**ACTION ITEM:** Give again exactly the lines that stretch from the one with "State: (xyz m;" to the end of the data below, including both of those lines and nothing else.
*** COLLECTED MATERIAL ***
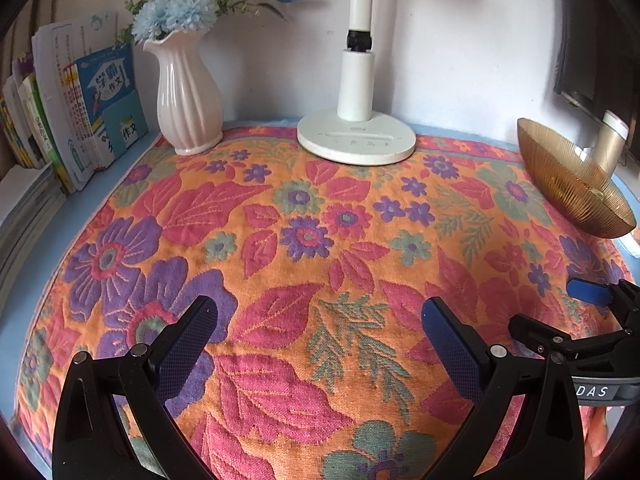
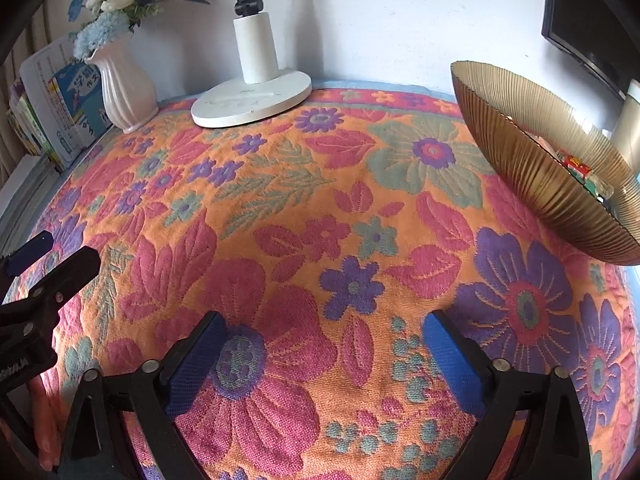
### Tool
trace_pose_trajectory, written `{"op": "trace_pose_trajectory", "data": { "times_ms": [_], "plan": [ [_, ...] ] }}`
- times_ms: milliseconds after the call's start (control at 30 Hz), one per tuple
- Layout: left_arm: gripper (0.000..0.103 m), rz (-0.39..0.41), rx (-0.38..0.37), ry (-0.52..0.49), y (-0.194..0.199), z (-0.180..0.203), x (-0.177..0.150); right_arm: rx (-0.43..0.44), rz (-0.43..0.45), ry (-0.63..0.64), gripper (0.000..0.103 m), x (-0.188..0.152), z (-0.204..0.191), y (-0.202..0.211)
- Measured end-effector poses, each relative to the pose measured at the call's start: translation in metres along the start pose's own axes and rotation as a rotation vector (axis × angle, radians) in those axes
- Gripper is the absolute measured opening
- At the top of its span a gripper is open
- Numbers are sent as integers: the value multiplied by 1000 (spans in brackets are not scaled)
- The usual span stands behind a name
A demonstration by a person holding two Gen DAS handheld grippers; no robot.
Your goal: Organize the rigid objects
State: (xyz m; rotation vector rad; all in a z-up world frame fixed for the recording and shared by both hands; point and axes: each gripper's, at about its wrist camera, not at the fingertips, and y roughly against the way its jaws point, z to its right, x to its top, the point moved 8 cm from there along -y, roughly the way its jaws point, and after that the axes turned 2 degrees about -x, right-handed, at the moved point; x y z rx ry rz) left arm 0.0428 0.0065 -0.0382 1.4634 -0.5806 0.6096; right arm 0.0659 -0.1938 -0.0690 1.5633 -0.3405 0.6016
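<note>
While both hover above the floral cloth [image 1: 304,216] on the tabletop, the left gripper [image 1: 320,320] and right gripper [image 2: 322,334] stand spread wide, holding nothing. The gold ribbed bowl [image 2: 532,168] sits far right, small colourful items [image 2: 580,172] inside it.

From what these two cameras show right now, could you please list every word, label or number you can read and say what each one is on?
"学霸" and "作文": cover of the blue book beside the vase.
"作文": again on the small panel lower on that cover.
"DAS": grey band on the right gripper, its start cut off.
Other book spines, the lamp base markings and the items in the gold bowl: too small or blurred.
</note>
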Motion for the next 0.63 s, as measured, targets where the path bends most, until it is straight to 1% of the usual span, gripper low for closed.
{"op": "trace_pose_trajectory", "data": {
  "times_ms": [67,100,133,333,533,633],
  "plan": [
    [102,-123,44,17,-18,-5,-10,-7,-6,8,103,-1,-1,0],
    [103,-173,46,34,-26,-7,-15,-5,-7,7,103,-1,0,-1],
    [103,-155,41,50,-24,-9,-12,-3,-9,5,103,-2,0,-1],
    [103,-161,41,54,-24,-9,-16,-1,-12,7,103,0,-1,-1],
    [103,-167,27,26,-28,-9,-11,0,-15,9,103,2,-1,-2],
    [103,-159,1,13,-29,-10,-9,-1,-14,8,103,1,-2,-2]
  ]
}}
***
**TASK RESULT:**
State: (xyz m; rotation vector rad; all in a z-up world frame fixed for the recording and shared by both hands; point and axes: each gripper's, at about its wrist camera, not at the fingertips, and y roughly against the way its jaws point, z to its right, x to its top, the point moved 8 cm from there along -y, roughly the way its jaws point, and after that the axes turned 2 degrees about -x, right-handed, at the moved point; x y z rx ry rz) left arm 0.0428 0.0065 -0.0382 1.4634 -0.5806 0.6096; right arm 0.0659 -0.1938 -0.0690 1.5633 -0.3405 0.6016
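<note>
While both hover above the floral cloth [image 1: 304,216] on the tabletop, the left gripper [image 1: 320,320] and right gripper [image 2: 322,334] stand spread wide, holding nothing. The gold ribbed bowl [image 2: 532,168] sits far right, small colourful items [image 2: 580,172] inside it.

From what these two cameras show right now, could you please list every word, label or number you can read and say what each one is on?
"学霸" and "作文": cover of the blue book beside the vase.
"作文": again on the small panel lower on that cover.
"DAS": grey band on the right gripper, its start cut off.
Other book spines, the lamp base markings and the items in the gold bowl: too small or blurred.
</note>
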Motion for the next 0.63 s, as measured, targets where the path bends most, until it is straight to 1% of the usual span, gripper low for closed.
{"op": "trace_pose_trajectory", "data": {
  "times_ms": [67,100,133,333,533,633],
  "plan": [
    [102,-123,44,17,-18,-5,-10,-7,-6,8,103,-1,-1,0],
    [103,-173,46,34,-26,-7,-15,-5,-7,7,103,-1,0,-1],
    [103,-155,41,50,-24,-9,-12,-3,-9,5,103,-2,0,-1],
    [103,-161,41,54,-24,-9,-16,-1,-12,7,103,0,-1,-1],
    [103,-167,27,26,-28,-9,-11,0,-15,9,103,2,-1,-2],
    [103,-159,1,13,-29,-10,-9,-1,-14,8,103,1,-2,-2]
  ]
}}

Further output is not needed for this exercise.